Ortec International Inc., of New York, extended the expiration date of its Class B warrants to Jan. 31. The warrants have a $15 exercise price and were set to expire on Nov. 30. There are about 1.19 million Class B warrants and about 6.6 million primary common shares outstanding. The closing price of the common shares was $6.375 on Wednesday, but Ortec management does not believe the share price reflects fair value of the company, Ortec said.
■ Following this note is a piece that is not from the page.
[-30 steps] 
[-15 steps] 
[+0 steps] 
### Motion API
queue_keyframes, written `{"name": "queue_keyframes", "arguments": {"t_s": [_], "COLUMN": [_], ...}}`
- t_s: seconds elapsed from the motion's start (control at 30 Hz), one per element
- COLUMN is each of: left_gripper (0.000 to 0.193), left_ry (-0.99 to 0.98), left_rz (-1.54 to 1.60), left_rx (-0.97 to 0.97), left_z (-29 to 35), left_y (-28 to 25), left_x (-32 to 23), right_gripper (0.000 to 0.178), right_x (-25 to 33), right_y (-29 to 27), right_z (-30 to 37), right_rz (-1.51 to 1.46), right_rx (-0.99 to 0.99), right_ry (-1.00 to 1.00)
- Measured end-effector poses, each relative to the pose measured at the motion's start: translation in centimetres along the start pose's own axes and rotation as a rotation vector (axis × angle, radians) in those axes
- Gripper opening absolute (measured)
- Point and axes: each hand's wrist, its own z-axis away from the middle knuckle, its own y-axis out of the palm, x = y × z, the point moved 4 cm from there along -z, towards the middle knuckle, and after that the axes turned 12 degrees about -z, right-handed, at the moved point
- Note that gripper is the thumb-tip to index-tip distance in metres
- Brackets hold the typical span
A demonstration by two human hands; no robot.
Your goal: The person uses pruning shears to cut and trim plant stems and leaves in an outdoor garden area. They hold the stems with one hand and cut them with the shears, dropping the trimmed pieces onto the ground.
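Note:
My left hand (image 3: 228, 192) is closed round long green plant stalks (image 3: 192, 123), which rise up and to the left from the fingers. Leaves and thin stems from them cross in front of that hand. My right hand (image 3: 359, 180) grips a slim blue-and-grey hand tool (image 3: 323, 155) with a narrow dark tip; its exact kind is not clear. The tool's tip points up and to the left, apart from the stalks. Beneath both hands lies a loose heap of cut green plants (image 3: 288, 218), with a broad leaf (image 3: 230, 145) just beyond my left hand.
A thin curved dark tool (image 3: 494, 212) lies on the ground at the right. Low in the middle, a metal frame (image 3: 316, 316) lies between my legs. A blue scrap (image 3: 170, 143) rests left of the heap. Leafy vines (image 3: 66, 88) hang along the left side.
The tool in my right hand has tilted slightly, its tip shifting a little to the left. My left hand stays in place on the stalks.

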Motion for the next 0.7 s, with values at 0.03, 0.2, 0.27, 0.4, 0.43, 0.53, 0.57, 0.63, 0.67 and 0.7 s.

PathoGenesis Corp., of Seattle, signed a distribution agreement with Amrad Pharmaceuticals Pty. Ltd., of Victoria, Australia. Amrad will distribute PathoGenesis' TOBI (tobramycin solution for inhalation) upon its regulatory approval in Australia. An application for regulatory approval was filed last December.
RiboGene Inc., of Hayward, Calif., and Cypros Pharmaceutical Corp. said they completed their merger and will now jointly be known as Questcor Pharmaceuticals Inc. The new company will be headquartered in Hayward at RiboGene's facility. Questcor will maintain its manufacturing facility in Lee's Summit, Mo., and continue to operate distribution activities, quality control and quality assurance laboratories at Cypros' facility in Carlsbad, Calif. The companies announced their merger in August. (See BioWorld Today, Aug. 6, 1999, p. 1.)
Vertex Pharmaceuticals Inc., of Cambridge, Mass., said a Phase II trial of Incel (biricodar dicitrate) to treat advanced hormone-refractory prostate cancer suggested the compound has activity against cancer multidrug resistance and contributes to reduction of PSA levels in some patients who have not received treatment with chemotherapeutic agents. Nine of 33 patients achieved a partial response. Vertex also said a Phase II trial of Incel to treat ovarian cancer refractory to chemotherapy suggested the compound was well tolerated and may restore tumor sensitivity to chemotherapy. Results were presented at a cancer conference in Washington.
Vion Pharmaceuticals Inc., of New Haven, Conn., said its first TAPET candidate, VNP20009 for use as an antitumor agent and/or delivery vector, did not cause mortality in animal models, even at significantly high doses, and was completely cleared from the blood in 24 hours and from all organs in less than two months. Results were presented at a cancer conference in Washington.